I walked closer to where she was rocking ‘til I was directly in front of her. “Hi.”

“What are you doing here?”

“I went to your floor to surprise you, but you weren’t there.”

“How did you know I was here?”

“I didn’t.”

“I don’t understand.”

“It was a guess.”

She watched me with a very calculated look upon her face. I could tell Annabelle had no idea what do to or say, but she was in defense mode. Instead of making a big deal out of seeing her like this, I decided it was best that I shift the subject and mood toward what I intended on asking her before I came down here.

“So I was thinking, dinner at my place might be a good idea.”

“Your place?”

“Yes. I’m kind of a good cook. No worries though, nothing cheesy like candles and Marvin Gaye or anything. I’ll still keep it simple, but I thought another easy and relaxing date would be nice while I think of something else to get you questioning why you say yes to me.” I tossed a smile in her direction, hoping she’d enjoy the tease.

Even though she was holding such a small little person in her hands, her attention was on me and that adorable eyebrow went up. “Dinner at your place, because you’re still thinking of other dates to take me on to make me question my life?”

“Well, that’s one way of thinking of it.”

“Doctor Brooks, you’re not funny.”

“Actually, I am.”

“No, not really.”

“I think I’m hysterical. But that doesn’t answer my question.”
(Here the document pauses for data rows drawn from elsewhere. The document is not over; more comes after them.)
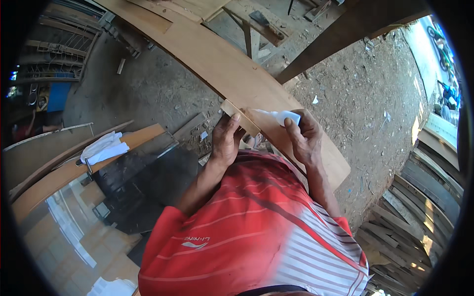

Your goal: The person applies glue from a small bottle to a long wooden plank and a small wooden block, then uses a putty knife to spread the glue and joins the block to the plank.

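Observation:
My left hand (pixel 226 140) grips a small light wooden block (pixel 239 117), thumb on top, held against the near edge of a long curved plywood board (pixel 222 64). My right hand (pixel 304 135) pinches a white folded piece, paper or cloth (pixel 281 117), pressed on the board just right of the block. The board runs from the upper left down to the right past my hands. My red and white striped shirt fills the lower middle.
A white cloth (pixel 103 148) lies on a plank at the left, beside a dark machine table (pixel 143 177). A wooden trestle (pixel 256 24) stands behind the board. Stacked planks (pixel 414 217) lie at the right on dirt ground strewn with wood chips.

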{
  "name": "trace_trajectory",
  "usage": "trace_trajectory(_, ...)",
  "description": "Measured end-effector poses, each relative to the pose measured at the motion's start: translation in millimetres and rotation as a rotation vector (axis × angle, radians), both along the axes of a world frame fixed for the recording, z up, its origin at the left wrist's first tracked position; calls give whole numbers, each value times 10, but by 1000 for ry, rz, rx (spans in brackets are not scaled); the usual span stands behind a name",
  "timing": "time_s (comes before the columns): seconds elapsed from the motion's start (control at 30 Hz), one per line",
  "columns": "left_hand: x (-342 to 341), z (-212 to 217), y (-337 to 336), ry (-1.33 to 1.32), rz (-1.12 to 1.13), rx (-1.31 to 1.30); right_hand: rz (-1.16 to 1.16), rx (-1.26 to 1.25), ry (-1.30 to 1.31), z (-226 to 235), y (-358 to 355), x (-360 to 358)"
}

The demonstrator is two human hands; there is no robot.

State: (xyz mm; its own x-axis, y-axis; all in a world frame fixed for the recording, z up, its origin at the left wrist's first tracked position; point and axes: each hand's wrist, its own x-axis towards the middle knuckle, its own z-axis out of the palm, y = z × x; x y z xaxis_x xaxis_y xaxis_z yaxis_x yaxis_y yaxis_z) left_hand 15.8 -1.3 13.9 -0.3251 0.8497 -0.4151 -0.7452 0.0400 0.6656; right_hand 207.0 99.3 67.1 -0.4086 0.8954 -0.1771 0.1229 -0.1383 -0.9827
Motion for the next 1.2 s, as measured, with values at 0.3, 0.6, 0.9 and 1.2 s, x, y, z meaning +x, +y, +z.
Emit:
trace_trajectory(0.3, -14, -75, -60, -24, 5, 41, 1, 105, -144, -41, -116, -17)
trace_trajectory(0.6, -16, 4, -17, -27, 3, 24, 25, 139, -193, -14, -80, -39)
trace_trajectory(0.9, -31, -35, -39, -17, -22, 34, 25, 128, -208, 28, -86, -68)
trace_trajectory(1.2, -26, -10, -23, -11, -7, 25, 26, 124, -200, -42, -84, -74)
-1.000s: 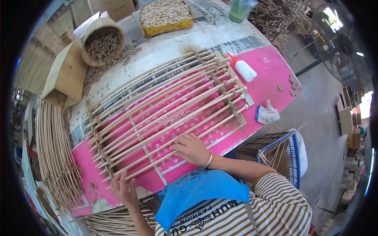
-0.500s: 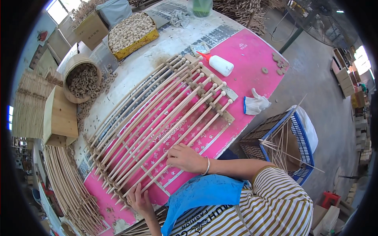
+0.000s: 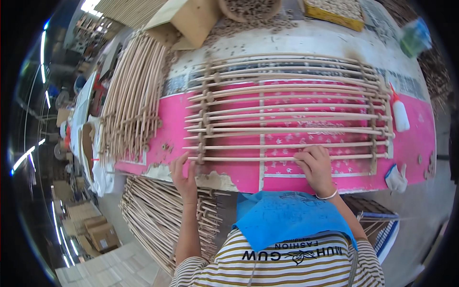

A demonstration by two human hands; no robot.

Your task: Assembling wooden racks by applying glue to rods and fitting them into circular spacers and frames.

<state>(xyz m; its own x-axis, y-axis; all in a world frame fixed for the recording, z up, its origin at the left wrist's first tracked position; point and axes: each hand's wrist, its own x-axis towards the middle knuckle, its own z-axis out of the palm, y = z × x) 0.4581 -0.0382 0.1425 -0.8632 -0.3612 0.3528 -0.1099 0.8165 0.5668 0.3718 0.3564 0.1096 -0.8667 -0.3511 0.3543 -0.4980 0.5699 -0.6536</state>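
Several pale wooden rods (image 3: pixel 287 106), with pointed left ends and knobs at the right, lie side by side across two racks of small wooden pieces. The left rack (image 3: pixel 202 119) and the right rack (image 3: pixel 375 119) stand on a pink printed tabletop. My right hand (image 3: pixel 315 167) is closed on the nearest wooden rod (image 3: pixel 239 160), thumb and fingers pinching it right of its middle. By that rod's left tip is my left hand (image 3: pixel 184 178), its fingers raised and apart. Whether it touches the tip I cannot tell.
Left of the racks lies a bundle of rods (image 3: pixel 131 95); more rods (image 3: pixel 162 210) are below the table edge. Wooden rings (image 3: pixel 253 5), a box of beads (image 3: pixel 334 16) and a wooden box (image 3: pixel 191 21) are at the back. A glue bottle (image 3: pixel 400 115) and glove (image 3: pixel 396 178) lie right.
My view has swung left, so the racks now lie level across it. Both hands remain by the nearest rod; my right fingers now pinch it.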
“I don’t believe you actually asked me a question.”

Touché, sassy girl. I guess I didn’t phrase it like a question. There she goes again, keeping me on my toes. “Would you like to come to my place this evening, so I may cook you dinner, and we could talk and drink wine?”

She cracked a smile at me. “I thought you said there would be no cheesiness?”

I put my hand up to my chest. “There was no cheese in that question.”

She looked at me long and hard, her hand mindlessly patting the infant’s back. “What time do you want me there?”

“Seven. We’ll make it a late dinner.”

“Text me your address and let me know what you need me to bring.”

I winked at her. “Yes, ma’am.” I took a step toward her and bent down. My lips met her forehead and I kissed her. “And we will be talking about this.”

When I pulled away her eyes were huge on her face. I wasn’t trying to scare her, but we’d gone out enough that I should be able to ask some questions and get answers. If she didn’t want to tell me the depths of her feelings that was fine. She would eventually. I was ready for more from Annabelle. I wanted to pick her brain and learn how she ticked. I wanted her physically and in every way possible. I craved her like no other. Tonight, I would get from her what I wanted.





Never had I anticipated Turner coming to the NICU. Him seeing me like that was almost too much. Had I not been holding the baby, I probably would have gotten more upset than I let on. First his mom asking too many questions, now him. And what did he mean we would be talking about this? There was nothing to talk about. It wasn’t any of his business, either. If he thought we were talking about anything relating to this, he was going to be disappointed.

I didn’t have time to think about Turner during the last half of my shift. We had three moms arrive in active labor and all three delivered within an hour of each other. When I finished my portion of the paperwork, I clocked out and headed home. I had thought about when the time would come that I would be stepping foot in Turner’s space, but I figured I would be more nervous than I currently was. I chalked it up to exhaustion. I was dead on my feet and his idea for wine and food sounded amazing to my tired brain and body right now.